Consider this Python regex for finding phone numbers:
reg = re.compile(".*?(\(?\d{3}\D{0,3}\d{3}\D{0,3}\d{4}).*?", re.S)
The problem is that this will match any string of digits at least 10 characters in length, so I need to ensure that if there is a character preceding the regex, then it cannot be a digit.
This won't work because it breaks if the phone number is the beginning of the string:
reg = re.compile(".*?\D(\(?\d{3}\D{0,3}\d{3}\D{0,3}\d{4}).*?", re.S)

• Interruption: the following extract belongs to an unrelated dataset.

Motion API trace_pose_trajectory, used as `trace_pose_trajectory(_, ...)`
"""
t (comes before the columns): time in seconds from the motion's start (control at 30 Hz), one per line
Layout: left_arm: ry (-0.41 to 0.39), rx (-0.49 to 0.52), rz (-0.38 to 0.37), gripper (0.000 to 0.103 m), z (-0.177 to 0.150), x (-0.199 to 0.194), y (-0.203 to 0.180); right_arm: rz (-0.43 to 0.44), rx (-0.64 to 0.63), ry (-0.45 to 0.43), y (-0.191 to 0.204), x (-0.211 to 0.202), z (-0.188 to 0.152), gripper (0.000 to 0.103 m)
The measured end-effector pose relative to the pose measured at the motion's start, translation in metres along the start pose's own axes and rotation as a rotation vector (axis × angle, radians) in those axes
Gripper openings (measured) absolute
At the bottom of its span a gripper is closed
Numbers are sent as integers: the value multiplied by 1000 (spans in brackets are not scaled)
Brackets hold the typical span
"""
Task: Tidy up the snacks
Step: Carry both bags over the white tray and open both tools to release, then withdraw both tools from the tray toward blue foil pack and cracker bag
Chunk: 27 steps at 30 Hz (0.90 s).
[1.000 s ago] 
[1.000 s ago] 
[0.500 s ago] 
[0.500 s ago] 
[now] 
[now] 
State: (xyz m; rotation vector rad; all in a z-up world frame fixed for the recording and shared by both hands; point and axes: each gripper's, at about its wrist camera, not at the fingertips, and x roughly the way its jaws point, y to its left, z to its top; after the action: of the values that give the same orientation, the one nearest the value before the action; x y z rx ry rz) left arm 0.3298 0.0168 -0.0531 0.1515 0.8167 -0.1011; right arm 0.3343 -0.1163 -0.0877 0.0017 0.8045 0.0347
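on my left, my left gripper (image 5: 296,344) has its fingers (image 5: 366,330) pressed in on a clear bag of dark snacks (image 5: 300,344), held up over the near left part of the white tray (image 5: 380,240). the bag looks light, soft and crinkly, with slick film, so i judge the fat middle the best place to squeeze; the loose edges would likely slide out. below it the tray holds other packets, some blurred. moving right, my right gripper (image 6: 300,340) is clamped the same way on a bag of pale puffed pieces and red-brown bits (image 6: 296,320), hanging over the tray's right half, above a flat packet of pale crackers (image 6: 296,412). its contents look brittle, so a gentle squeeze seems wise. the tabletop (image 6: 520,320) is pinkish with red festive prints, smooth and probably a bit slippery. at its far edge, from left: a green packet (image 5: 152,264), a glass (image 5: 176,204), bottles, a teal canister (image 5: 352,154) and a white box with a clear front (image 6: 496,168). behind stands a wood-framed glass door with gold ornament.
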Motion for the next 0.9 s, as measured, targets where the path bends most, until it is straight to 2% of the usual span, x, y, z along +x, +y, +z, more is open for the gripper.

This won't work because the prior .*?
might end in a digit:
reg = re.compile(".*?[\D]?(\(?\d{3}\D{0,3}\d{3}\D{0,3}\d{4}).*?", re.S)
What does work?
EDIT:
Martijn's regex breaks on match
even though it works for search
:
>>> text = 'The Black Cat Cafe is located at 45 Main Street, Irvington NY 10533, in one of the \nRiver Towns of Westchester. ..... Our unique menu includes baked ziti pizza, \nchicken marsala pizza, margherita pizza and many more choices. ..... 914-232-2800 ...... cuisine, is located at 36 Main Street, New Paltz, NY 12561 in Ulster \nCounty.'
>>> reg = re.compile(r"(?<!\d)(\(?\d{3}\D{0,3}\d{3}\D{0,3}\d{4})(?!\d)", re.S)
>>> reg.search(text).groups()[0]
'914-232-2800'
>>> reg.match(text) is None
True
>>> reg_dotan = re.compile(".*?(\(?\d{3}\D{0,3}\d{3}\D{0,3}\d{4}).*?", re.S)
>>> reg_dotan.search(text).groups()[0]
'914-232-2800'
>>> reg_dotan.match(text) is None
False
In the application, I'm running the regex in a list comprehension:
have_phones = [d for d in descriptions if reg.match(d)]